In this presentation, we build on recent discussions of a paper presented at DRS2022 that explores the theories of the commons and their applicability to systemic design to transition existing systems from being dysfunctional to being regenerative (Schaeper, Kothari, Hamilton, 2022). As many of our social and environmental challenges have been described as a failure of design (Escobar, 2018), designers have been called to reconsider the way they work and to ultimately ‘redesign design’ (Akama et al., 2019; Irwin, 2015). We begin the presentation by sharing a case study of a marine protected area in South Africa’s oceans and how a commoning practice could be applied more intentionally to increase cooperation amongst system actors and apply a multispecies—as opposed to human-centred—perspective to the management of natural, social, and immaterial resources.
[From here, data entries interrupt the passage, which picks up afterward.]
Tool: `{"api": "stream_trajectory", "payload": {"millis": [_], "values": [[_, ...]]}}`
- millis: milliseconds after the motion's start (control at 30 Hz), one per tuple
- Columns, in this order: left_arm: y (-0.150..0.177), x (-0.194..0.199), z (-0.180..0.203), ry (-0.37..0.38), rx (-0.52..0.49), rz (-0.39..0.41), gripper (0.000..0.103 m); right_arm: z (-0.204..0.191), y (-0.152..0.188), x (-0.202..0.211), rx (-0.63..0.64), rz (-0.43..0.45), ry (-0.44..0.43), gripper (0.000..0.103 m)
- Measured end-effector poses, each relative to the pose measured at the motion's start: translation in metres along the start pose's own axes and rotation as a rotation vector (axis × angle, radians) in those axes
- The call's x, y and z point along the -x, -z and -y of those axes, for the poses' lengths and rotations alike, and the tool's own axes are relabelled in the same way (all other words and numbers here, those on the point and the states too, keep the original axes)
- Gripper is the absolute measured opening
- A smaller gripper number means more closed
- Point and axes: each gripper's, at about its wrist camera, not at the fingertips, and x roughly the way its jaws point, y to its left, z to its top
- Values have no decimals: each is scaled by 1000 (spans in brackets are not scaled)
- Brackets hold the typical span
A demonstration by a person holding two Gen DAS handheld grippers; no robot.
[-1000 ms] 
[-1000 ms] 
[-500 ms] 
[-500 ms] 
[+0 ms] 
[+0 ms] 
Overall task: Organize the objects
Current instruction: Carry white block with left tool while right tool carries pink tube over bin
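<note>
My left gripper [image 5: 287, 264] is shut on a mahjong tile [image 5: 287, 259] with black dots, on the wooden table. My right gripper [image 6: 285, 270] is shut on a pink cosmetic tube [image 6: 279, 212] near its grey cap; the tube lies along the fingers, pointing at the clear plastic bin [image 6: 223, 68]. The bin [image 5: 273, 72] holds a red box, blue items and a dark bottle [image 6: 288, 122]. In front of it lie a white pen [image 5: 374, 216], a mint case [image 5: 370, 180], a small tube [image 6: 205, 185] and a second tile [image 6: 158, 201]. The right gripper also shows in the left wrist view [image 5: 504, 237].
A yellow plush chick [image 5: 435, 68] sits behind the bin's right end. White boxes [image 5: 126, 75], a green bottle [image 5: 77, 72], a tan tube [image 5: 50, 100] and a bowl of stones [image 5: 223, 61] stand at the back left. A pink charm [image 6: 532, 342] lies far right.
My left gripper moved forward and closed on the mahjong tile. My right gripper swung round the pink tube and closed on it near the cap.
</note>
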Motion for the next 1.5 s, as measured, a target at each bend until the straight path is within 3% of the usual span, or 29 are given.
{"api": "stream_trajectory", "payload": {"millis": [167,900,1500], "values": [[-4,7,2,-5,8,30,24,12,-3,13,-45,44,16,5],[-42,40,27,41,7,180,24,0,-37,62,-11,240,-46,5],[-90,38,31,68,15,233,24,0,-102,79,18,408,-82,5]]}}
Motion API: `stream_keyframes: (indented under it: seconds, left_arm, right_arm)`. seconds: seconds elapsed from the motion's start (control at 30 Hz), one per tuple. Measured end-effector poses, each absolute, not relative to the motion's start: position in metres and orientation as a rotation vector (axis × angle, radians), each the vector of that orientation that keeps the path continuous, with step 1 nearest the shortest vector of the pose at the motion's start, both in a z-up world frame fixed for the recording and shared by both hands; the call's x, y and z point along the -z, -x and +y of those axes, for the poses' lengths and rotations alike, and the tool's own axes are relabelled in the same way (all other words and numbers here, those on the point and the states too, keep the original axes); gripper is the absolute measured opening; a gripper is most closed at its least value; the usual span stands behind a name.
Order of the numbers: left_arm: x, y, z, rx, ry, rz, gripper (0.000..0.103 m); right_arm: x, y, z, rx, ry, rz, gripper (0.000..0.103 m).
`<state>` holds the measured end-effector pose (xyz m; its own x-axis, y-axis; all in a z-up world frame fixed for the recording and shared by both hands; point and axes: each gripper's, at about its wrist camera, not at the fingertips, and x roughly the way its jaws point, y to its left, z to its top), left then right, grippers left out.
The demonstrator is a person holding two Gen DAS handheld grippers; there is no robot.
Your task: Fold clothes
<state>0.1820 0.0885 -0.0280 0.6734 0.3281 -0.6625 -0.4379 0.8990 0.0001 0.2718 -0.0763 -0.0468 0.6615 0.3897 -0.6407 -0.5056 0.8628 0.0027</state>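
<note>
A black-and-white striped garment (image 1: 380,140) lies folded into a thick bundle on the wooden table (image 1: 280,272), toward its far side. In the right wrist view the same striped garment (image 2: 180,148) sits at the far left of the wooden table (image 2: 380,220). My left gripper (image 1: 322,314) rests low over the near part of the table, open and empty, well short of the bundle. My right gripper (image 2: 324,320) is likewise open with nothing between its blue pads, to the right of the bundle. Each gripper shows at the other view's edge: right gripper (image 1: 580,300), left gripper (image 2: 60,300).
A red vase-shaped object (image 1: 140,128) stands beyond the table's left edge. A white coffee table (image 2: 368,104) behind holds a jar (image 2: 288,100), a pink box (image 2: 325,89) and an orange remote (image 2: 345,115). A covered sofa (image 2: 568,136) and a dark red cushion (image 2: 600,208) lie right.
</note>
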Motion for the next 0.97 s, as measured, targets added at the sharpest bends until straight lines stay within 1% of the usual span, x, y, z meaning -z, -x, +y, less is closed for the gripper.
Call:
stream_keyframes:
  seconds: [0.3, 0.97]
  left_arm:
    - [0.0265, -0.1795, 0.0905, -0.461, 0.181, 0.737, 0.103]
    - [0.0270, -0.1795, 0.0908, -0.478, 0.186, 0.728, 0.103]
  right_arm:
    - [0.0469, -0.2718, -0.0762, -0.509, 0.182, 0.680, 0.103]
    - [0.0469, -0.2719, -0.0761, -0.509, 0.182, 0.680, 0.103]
By drawing on our working hypothesis of how a commons approach could open up opportunities for creating the conditions of improved stakeholder cooperation, we will propose and invite further discussion around how ‘Commoning by Design’ could be positioned as an intentional and careful design act that aims at facilitating staying relational not only through alignment but by surfacing a plurality of voices and thereby holding space for conflicting planetary stakeholder needs, motivations and objectives.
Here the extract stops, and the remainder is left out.